A week later, the last of the victims had been released from hospital. The festival cider, upon analysis, contained enough arsenic-laced cinnamon to have caused mass casualties. Sten Malm sat in a high-security psychiatric unit, his notebooks providing a full confession.

Inspector Mats Lundström sat on his small balcony overlooking the quiet street. The evening was mild. Nisse snoozed at his feet. On the little table sat a fresh kanelbulle, from a bakery he trusted, and a cup of coffee. He had just finished a long, meandering video call with Jens, who was full of talk about British essays and the peculiar lack of proper cinnamon buns in England.

Lundström took a bite of the pastry. It was sweet, spicy, warm. Perfectly safe. He savoured it, not just the taste, but the normalcy it represented. The shadow had been lifted from the town, from its kitchens, from its simple pleasures.

He looked out at the gathering twilight over Växjö, the lights coming on in windows, the calm surface of the distant lake. The bitterness, for now, was confined to a cell and to memory. And for a man whose life often tasted of solitude and old regrets, that was a victory sweet enough. He took another sip of coffee, and allowed himself, just for a moment, to simply enjoy the peace.

The end

Monday, 16 February 2026

A necessary evil

The night was not quiet. In Växjö, beneath the pale, watchful eye of a crescent moon, rain began to slicken the cobbles of Linnégatan.
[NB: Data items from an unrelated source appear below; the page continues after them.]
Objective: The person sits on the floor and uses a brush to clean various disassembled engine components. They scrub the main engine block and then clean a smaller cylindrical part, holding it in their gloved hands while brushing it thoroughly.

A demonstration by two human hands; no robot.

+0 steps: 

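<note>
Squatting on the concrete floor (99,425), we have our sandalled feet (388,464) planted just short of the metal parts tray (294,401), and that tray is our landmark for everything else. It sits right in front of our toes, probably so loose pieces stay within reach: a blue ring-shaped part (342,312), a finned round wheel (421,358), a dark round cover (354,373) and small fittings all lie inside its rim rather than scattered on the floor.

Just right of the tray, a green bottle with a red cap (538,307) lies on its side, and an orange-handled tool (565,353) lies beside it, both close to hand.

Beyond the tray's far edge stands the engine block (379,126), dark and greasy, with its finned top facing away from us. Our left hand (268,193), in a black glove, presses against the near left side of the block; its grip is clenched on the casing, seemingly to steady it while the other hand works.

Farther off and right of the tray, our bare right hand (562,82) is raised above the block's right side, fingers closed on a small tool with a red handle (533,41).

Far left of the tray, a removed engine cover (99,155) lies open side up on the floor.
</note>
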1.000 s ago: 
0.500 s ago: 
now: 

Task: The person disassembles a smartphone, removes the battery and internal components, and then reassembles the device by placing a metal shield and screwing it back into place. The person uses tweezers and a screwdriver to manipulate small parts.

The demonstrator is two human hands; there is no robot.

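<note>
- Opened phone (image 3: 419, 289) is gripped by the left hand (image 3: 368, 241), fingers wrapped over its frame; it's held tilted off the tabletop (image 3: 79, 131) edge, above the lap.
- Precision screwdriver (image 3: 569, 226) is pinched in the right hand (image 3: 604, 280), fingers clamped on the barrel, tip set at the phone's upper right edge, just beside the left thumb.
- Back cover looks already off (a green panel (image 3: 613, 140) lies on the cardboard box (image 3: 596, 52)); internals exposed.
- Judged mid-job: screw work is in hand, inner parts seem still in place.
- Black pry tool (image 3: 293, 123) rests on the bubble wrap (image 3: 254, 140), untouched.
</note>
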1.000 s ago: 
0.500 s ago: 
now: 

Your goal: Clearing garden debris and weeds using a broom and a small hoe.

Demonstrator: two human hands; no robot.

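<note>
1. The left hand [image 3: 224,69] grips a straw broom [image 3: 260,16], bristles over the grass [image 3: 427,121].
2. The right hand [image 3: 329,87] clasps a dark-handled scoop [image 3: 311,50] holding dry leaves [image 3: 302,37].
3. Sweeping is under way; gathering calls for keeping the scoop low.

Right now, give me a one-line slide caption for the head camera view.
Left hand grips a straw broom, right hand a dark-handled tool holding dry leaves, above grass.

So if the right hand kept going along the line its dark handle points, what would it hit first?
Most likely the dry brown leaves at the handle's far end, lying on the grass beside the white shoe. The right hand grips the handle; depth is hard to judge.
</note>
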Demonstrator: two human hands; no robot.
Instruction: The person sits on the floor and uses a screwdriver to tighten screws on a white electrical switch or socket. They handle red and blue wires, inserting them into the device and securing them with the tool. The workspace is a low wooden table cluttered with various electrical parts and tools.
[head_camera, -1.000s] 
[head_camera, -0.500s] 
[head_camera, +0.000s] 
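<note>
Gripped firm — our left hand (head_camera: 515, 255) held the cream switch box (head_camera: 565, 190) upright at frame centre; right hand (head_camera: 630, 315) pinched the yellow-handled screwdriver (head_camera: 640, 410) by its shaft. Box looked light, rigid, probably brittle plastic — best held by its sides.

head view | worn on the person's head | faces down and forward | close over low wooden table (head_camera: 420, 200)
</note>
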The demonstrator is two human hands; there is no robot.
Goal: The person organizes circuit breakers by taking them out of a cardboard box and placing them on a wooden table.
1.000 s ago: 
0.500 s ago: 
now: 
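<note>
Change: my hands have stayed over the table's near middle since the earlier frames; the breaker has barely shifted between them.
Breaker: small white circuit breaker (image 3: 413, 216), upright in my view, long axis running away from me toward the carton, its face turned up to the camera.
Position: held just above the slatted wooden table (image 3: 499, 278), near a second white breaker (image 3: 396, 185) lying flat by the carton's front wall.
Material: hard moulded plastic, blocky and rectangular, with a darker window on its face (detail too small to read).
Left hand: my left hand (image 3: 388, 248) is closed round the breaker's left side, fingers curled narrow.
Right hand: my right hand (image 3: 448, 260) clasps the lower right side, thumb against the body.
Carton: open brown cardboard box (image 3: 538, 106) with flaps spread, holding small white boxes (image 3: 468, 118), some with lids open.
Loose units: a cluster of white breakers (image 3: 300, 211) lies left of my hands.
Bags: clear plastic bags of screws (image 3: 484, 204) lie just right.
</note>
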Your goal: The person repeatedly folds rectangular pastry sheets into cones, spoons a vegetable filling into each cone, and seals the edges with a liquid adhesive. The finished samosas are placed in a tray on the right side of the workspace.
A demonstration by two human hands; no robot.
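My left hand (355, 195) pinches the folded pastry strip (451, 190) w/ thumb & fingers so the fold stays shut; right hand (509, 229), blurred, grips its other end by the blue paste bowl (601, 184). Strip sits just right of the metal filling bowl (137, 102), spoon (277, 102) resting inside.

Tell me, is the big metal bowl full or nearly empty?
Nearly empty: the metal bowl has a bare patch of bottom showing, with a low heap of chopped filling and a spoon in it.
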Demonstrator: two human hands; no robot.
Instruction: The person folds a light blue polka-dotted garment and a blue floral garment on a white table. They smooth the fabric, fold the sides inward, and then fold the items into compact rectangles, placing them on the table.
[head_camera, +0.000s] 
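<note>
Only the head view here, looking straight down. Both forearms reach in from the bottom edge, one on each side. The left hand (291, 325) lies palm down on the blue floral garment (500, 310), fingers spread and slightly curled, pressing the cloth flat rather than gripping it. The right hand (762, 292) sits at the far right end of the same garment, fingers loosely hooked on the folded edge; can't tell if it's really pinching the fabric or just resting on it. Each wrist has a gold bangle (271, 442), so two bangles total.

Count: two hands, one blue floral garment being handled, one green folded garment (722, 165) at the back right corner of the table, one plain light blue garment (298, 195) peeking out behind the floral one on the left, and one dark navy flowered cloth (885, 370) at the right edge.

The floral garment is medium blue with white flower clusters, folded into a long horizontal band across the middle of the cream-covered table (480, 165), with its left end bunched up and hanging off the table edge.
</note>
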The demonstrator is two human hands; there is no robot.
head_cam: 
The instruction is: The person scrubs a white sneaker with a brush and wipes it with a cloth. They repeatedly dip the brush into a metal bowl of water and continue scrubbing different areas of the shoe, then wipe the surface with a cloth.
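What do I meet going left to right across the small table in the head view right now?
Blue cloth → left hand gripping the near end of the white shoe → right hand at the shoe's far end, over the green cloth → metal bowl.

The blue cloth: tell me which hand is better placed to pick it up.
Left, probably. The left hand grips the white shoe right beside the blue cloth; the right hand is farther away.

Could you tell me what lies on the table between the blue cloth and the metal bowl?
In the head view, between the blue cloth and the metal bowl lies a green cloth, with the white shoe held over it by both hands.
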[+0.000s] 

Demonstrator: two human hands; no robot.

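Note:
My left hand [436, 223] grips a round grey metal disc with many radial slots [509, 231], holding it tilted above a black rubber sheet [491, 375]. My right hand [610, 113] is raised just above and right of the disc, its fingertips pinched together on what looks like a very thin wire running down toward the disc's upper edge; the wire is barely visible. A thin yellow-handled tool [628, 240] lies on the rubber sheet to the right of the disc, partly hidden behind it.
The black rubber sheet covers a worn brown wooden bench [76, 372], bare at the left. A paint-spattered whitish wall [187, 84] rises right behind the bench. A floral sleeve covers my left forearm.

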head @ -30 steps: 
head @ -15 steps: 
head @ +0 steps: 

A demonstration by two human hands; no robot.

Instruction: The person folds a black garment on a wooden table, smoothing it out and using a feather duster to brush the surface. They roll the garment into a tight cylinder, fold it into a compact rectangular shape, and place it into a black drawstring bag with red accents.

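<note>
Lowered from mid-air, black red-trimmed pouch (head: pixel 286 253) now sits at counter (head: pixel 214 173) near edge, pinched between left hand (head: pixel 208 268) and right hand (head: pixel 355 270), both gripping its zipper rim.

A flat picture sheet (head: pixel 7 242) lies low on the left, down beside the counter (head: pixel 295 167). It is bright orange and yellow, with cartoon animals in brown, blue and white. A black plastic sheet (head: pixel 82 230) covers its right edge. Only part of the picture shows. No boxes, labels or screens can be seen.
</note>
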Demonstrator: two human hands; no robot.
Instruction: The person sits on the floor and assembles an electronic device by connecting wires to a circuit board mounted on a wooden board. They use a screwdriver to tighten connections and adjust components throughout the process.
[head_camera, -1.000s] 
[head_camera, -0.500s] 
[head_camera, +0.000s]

At the Kompis Mini-Mart, the fluorescent lights hummed a tired tune against the gathering dark. Inside, two employees counted the minutes to closing: Amir, a philosophy student sketching Nietzsche in the margin of a ledger, and Lena, a grandmother whose knitting needles clicked a counter-rhythm to the freezer’s rattle. 

The security camera was a blind eye, broken for a week. The till held meagre kronor. It was the kind of place history passed by. Until, at 10:58 p.m., history decided to pay a call. The door chime jingled its cheerful dirge. Two figures entered, not for milk or cigarettes. They entered for cover, for time, for a desperate, dangerous pause in a plan already spiralling out of control. The door locked behind them. The ‘Closed’ sign swung. And the little store, insignificant no more, became a world unto itself, a world of fear, secrets, and ticking seconds.

* * * * * * * * * * *

Inspector Mats Lundström placed his empty coffee mug on the file marked ‘Burglary: Industrial Estate’ with a sigh that spoke of more than fatigue. It spoke of damp Swedish autumns, of a divorce that still felt like a missing limb, and of a son, Tom, whose emails from Oxford grew breezier and more distant with each passing term. The phone on his desk rang, slicing through his reverie.

“Lundström.”

“Sir, hostage situation. Kompis Mini-Mart on Linnégatan. Two armed individuals, two hostages. Patrol units have the perimeter. No demands yet.”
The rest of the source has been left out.